5. Manually moderating topics doesn't work for communities like HN. It works on a blog, where your article from last year gets another two or three comments every month, half of which are spam.
6. You're creating unnecessary work for members in the community. People come here to enjoy the community, not to moderate.
7. It's a poor method of moderation. You can have 99 users decide not to endorse a comment, then one person decides to click the endorse button. 99% against, and yet it's approved.
8. I'll have to question every comment I write, and avoid spending time on any detailed responses, because they might never leave the pending stage.
HN comment quality has decreased a bit as it's grown, as you would expect. Some people don't have a problem with that, other find it bad enough to leave (and, ironically, sometimes leave a particularly low-quality comment in doing so).
I do have a problem with 'only one pending comment', which I think is a particularly bad part of the upcoming change. It effectively means that you can't participate in two different conversations happening in the same post. If you have karma 10k+ you are (currently planned to) 'auto-endorse', so those people can have multiple conversations.
One clear example - there was a post recently where an immigration and tax lawyer (can't remember the handle, sorry) did an AMA-style comment, which was massively popular with the community, and he answered a lot of raised questions.
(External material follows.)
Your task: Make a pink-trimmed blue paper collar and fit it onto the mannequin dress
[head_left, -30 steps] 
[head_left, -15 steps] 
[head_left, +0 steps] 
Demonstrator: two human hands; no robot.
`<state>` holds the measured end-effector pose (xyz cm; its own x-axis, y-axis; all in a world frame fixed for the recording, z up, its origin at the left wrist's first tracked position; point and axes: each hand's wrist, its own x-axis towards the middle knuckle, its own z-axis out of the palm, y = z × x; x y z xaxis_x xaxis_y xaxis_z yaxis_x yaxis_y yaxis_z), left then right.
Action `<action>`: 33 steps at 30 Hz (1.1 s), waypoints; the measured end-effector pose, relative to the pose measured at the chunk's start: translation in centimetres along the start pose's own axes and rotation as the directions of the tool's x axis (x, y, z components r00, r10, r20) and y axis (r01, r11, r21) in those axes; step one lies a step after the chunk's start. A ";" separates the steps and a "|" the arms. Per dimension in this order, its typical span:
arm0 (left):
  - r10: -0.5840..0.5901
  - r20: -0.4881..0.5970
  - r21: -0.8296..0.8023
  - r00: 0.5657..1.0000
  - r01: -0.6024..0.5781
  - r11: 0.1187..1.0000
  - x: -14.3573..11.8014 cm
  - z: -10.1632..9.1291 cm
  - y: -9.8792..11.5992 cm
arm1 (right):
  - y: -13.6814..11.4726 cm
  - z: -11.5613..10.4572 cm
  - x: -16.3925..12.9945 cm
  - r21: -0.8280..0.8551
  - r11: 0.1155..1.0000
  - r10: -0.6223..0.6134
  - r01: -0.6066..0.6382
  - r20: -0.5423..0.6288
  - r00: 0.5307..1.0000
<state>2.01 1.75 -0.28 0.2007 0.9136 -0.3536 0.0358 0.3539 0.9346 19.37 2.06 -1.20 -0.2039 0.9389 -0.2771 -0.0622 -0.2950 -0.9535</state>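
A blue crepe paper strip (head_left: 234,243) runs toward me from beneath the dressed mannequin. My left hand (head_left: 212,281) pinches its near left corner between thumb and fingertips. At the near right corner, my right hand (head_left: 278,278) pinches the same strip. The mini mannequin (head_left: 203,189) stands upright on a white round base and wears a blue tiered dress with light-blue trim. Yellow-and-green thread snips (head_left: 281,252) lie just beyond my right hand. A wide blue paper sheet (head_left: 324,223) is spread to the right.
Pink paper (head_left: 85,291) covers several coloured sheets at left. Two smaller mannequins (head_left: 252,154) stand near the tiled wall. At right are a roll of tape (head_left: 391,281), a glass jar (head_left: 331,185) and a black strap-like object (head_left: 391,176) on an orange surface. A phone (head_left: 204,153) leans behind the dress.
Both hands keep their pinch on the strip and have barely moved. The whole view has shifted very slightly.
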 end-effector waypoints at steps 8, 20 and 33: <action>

If he could only make one pending comment at a time, it would not have worked: 1) Respond to a question. 2) Wait until enough people have freshly loaded the page to have the new comment in it. 3) Wait until enough people have scrolled to the right place to see his particular comment amongst all the other pendings. 4) Wait until enough of those people were endorse-capable and endorse-willing. 5) During all this waiting, keep on refreshing so you know when you're good to post the next comment.
That lawyer's one posting spree provided many people with pertinent, site-relevant, professional information... but the new system would have made it so onerous that he probably would have decided that he deals with enough boilerplate micromanagement in his day job.
Having only a single pending comment at a time will decrease the sense of community, simply by significantly reducing the number of conversations you can have.